Keywords: Acute coronary syndrom, COVID‐19, Myocardial infarction, Percutaneous coronary intervention, STEMI
1. INTRODUCTION
1.1. Background
Acute ST‐elevation myocardial infarction (STEMI) is the major cardiac emergency that most hospital cardiologists deal with daily. Rapid reperfusion of the culprit artery by primary percutaneous coronary intervention (PPCI) is recommended for optimal outcomes. 1 , 2
Emergency medical systems (EMS) are organized to minimize the time required to transfer patients to the catheterization laboratory (cath lab). 3
1.2. Importance
The coronavirus disease 2019 (COVID‐19) outbreak has threatened European health care systems, potentially overshadowing other emergencies including STEMI. This has led to a change in the organization of the health care system for the management of patients without COVID‐19. All non‐emergency interventions have been downgraded and postponed. The Society for Cardiac Angiography and Interventions (SCAI) and the European Association of Percutaneous Cardiovascular Interventions (EAPCI) continue to recommend PPCI as the standard treatment of STEMI patients during the current pandemic. 4 , 5 However, there are no data available on the effects of this strategy during a pandemic.
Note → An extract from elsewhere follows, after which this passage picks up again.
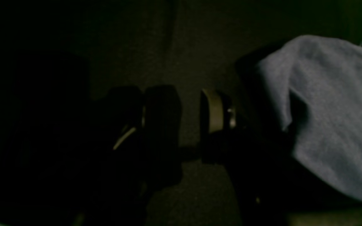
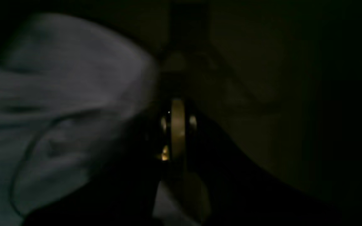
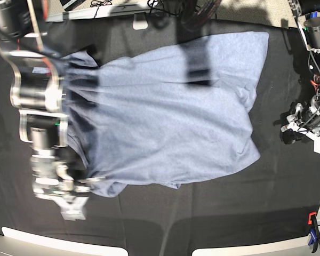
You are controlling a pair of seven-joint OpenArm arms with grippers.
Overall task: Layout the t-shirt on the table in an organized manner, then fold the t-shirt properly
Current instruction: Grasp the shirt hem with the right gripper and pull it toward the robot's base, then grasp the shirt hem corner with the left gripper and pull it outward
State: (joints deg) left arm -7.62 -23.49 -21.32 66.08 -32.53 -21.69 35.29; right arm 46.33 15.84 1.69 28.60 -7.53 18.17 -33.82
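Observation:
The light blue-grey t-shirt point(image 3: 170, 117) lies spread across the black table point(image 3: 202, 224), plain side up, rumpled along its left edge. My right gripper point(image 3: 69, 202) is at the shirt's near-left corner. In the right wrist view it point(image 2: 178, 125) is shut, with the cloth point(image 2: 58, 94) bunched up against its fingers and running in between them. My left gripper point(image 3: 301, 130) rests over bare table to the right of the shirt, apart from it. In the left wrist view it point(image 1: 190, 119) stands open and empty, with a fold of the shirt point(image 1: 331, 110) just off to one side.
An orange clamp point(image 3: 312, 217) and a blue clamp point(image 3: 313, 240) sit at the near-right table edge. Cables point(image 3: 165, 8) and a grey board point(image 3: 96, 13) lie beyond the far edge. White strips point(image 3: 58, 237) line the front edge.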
In many countries, a lockdown was imposed by the authorities in order to slow the progression of the virus and avoid hospital crowding. In France, the lockdown was implemented throughout the country. This situation may have discouraged patients from coming to the hospital. An impact on time from onset to first medical contact (FMC) for STEMI patients can be expected, but it may be influenced by opposing factors: overwhelmed EMSs would delay care, for example, but reduced intensity of road traffic would speed up transfer to care centers.
1.3. Goal of this investigation
The aim of this study was to assess the impact of the COVID‐19 outbreak on incidence, delays, and outcomes of STEMI in patients undergoing PPCI in France.
2. METHODS
2.1. Registry design
The prospective multicenter France PCI registry, started on January 1, 2014, collects all patients undergoing coronary angiography or coronary angioplasty at 16 interventional cardiology centers (ICC) participating in 3 different French regions (Centre Val de Loire, Auvergne Rhône Alpes, and Normandie; Figure 1). The basic methodology for the France PCI registry (originally named CRAC) has been previously described. Out‐of‐hospital, clinical, and procedural data are collected prospectively by cardiologists at the time of the patient's admission to ICC and recorded in electronic reporting software (CardioReport; CVX Medical, Croissy‐Beaubourg, France). The data are of high quality, 99.6% of completeness and with 89% of consistency. 6 The registry is registered with clinicaltrials.org (NCT02778724).
The study was conducted according to contemporary clinical practice guidelines and French regulations (Advisory Committee on Information Processing in Material Research in the Field of Health no. 13.245). The French Persons Protection Committee (IRB00003888) approved the study protocol (no. 15–231). Data file collection and storage were approved by the French National Commission for Data Protection and Liberties (no. 2014–073). All patients were informed of the aims of the survey. All included patients gave their informed consent to participate before data collection.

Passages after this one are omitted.